> Assigned task
Pick out the lines below that include the string "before".

> Supplied material

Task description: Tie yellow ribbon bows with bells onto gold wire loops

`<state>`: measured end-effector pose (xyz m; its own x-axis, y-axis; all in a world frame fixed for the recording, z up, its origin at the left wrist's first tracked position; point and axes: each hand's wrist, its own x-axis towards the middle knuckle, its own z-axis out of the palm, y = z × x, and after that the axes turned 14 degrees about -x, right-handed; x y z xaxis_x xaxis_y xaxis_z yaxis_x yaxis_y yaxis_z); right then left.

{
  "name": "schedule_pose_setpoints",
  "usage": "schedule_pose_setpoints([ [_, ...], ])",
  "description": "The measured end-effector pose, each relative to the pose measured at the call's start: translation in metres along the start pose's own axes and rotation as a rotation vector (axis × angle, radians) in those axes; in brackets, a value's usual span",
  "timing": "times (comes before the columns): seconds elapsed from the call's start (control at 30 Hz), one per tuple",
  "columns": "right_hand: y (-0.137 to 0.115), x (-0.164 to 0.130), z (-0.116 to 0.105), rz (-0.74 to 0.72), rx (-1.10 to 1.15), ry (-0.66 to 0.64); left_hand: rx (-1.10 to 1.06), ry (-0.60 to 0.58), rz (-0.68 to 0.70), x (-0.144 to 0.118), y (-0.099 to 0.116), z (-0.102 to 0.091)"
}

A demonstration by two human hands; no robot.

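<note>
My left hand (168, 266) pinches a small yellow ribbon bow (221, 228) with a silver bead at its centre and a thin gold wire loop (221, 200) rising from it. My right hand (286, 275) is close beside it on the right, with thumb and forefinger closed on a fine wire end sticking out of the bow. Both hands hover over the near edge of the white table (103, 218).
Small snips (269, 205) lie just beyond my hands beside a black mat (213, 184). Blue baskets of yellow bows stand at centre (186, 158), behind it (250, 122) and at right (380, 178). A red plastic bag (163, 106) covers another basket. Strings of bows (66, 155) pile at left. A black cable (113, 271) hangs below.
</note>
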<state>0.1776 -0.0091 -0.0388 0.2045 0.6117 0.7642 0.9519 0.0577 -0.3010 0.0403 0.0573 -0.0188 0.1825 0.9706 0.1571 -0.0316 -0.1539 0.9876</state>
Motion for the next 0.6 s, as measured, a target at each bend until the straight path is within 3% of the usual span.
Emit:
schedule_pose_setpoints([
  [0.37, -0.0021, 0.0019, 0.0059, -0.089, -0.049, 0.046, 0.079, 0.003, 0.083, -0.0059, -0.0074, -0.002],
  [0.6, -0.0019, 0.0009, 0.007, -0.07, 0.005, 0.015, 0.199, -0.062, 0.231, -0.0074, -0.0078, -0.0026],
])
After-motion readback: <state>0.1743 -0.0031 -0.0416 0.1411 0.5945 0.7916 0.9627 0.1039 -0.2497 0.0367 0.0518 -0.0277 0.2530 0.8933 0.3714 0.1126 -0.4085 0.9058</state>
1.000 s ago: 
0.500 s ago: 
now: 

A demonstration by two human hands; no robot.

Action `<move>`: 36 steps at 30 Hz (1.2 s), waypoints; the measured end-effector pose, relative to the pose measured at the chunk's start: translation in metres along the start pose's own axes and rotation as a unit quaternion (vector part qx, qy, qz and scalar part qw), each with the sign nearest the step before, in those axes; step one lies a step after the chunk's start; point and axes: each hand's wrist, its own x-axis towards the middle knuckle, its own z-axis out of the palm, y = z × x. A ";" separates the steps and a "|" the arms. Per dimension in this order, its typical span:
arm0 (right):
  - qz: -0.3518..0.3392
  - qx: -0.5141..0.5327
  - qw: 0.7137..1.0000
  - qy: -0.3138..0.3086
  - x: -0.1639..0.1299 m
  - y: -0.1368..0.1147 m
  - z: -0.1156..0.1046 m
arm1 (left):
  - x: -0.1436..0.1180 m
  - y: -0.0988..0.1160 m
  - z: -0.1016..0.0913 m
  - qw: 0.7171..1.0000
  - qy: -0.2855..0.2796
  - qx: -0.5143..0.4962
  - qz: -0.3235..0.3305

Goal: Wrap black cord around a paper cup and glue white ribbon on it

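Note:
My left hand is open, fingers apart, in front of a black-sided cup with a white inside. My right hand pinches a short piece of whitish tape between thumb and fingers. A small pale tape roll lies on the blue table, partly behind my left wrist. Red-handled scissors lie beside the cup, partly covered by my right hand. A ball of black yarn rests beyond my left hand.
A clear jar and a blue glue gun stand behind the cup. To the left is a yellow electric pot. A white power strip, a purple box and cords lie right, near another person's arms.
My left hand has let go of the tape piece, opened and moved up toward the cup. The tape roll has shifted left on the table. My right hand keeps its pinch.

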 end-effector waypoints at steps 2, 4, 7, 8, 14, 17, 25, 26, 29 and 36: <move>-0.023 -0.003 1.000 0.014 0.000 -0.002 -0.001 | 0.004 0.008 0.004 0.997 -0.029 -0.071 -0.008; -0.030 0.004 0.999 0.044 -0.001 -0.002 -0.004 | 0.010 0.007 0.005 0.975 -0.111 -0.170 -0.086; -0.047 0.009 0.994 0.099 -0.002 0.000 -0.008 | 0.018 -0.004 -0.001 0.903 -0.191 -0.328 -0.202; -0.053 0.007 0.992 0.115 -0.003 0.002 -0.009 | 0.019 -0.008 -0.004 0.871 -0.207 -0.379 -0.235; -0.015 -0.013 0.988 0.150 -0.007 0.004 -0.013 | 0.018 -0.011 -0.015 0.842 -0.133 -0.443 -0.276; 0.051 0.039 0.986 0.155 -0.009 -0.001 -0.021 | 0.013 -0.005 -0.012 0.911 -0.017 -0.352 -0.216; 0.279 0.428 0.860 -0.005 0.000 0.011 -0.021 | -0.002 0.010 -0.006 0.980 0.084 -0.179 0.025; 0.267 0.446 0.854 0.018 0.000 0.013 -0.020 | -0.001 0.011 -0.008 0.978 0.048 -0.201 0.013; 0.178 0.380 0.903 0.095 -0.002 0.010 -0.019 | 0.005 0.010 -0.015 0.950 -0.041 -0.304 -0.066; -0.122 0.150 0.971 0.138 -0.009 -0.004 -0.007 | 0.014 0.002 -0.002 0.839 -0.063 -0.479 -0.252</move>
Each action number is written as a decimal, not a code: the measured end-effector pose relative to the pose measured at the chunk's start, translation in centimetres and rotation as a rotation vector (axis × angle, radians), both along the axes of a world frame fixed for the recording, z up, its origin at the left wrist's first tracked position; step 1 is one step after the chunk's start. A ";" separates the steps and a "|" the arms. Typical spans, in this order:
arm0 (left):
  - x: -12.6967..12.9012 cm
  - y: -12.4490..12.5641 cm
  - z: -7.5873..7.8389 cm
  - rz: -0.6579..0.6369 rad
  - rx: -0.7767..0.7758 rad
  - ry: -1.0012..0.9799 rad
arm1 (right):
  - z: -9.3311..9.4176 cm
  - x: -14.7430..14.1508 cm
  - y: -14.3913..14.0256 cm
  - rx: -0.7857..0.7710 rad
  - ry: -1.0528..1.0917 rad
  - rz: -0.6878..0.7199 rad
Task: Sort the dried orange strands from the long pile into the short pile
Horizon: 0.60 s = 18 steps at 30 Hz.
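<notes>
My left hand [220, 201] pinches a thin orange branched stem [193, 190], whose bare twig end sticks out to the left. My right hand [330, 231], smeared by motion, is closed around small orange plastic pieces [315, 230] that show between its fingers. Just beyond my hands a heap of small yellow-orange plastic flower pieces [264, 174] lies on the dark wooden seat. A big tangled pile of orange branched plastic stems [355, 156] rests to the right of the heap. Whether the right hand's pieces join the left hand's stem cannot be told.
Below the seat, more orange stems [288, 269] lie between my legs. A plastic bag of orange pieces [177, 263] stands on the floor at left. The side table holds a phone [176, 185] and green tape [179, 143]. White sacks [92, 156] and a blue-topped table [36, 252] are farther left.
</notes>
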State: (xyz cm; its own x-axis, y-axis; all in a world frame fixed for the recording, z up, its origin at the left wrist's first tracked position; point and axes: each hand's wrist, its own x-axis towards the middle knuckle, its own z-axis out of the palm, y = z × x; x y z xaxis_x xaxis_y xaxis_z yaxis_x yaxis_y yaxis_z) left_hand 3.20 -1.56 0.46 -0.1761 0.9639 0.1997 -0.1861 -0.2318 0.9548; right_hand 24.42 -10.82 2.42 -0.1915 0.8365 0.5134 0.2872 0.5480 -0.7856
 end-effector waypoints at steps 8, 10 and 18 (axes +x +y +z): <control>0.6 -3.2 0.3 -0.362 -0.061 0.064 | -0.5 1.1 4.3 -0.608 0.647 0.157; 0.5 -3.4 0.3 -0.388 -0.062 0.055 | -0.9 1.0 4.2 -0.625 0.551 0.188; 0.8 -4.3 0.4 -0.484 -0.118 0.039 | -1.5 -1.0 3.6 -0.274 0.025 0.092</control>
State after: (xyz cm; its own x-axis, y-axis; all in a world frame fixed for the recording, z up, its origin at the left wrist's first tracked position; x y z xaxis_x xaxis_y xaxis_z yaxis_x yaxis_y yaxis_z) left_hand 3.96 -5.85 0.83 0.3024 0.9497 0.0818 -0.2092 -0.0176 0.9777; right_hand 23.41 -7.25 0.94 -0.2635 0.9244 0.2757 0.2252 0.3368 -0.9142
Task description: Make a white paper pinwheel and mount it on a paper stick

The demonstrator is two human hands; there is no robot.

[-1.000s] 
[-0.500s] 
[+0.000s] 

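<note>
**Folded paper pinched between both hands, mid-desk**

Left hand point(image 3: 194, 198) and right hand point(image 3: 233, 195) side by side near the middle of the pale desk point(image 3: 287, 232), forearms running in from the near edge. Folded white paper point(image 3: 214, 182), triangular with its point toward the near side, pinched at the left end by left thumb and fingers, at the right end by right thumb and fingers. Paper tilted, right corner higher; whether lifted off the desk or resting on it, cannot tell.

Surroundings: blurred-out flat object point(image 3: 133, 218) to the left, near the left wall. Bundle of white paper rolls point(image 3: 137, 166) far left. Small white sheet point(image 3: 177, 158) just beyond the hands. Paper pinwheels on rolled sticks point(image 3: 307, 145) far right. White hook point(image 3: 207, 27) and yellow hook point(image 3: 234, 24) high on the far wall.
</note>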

> Exercise response
  "timing": "times (comes before the columns): seconds elapsed from the call's start (control at 30 Hz), one per tuple",
Action `<move>`: 36 steps at 30 Hz (1.2 s), waypoints; the measured end-effector pose, relative to the pose measured at the chunk's start: translation in metres along the start pose's own axes and rotation as a unit quaternion (vector part qx, qy, qz and scalar part qw), each with the sign nearest the step before, in those axes; step one lies a step after the chunk's start; point and axes: each hand's wrist, its own x-axis towards the middle knuckle, its own z-axis out of the palm, y = z × x. A ";" separates the steps and a "|" the arms. Per dimension in this order, its typical span:

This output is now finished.